Perhaps the most unexpected inclusion in this eclectic programme, however, are the miniatures by the young Tikhon Khrennikov, who went on to become Secretary-General of the Union of Soviet Composers and a deputy of the Supreme Soviet of the USSR. The optimistic vitality of his Dance and Five Pieces bears witness to the paradox of a man later obliged to denounce the “formalist” work of colleagues such as Shostakovich and Prokofiev, while working behind the scenes to protect those at threat from the Soviet authorities, many Jewish composers and performers among them. Kissin, who performed in Khrennikov’s presence as a child, is keen that he be remembered for his deeds, rather than for the words imposed on him by a totalitarian régime.

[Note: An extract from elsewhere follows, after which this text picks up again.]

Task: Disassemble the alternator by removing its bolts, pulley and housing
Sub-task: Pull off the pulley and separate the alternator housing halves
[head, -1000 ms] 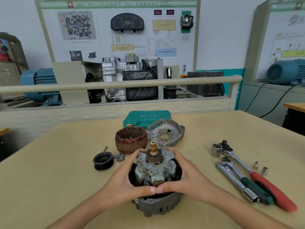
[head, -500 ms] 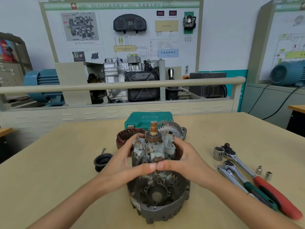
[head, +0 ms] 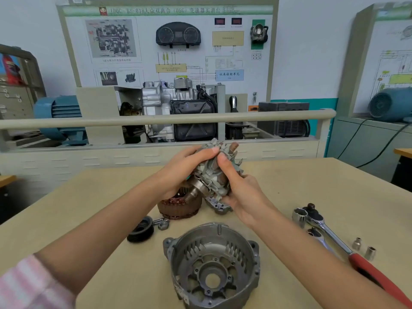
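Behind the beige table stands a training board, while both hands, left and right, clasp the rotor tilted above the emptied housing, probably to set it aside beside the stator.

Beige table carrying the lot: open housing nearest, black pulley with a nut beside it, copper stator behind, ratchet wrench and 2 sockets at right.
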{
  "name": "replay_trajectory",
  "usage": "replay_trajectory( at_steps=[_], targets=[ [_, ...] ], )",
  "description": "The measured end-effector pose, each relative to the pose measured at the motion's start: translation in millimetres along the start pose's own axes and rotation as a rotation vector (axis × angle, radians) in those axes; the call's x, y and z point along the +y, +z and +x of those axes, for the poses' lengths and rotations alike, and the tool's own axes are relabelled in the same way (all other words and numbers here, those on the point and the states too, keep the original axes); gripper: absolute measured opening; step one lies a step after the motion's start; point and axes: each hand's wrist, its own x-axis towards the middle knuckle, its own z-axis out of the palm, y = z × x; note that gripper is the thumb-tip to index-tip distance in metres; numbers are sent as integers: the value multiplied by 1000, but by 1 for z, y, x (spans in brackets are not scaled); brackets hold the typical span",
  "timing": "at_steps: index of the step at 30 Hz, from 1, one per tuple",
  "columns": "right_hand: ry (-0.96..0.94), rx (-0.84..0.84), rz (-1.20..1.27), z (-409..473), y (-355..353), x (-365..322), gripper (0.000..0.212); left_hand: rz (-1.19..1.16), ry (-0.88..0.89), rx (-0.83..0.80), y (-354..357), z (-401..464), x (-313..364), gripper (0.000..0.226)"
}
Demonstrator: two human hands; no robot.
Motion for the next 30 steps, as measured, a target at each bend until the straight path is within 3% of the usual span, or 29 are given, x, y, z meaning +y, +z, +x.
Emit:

The Salzburg Recital closes with no fewer than four encores: the “Duetto” from Mendelssohn’s Songs Without Words Op. 38, Kissin’s own sparky Dodecaphonic Tango, Chopin’s Scherzo No. 2 and, offering a final moment of stillness after wild applause, Debussy’s Clair de lune.
Exploring music by composers of different styles, backgrounds and nationalities, Kissin succeeds in weaving together a programme of fascinating echoes and contrasts. His focused, ever insightful readings reveal perhaps what matters most in this personal selection – the love shared by artist and composers alike for the piano itself.
Like the recital itself, the album is dedicated to the memory of Kissin’s teacher, Anna Pavlovna Kantor, who died at the age of 98 on 27 July 2021. Kissin was just six when he received his first lesson from her at Moscow’s illustrious Gnessin State Musical College. “Soon after I began my studies with her,” he recalls, “Anna Pavlovna became for me much more than a teacher … She became very close to our whole family, and 30 years ago she moved to live with us. She was my only piano teacher, and everything I am able to do on the piano I owe to her.”
Kissin returns to the Salzburg Festival this year for a solo recital of music by J.S. Bach, Mozart, Beethoven and Chopin on 5 August 2022 and a duo recital with Sir András Schiff on 9 August. His solo programme will also reach audiences in Brussels, Luxembourg, Wuppertal, Essen, Munich and the Verbier Festival throughout June and July.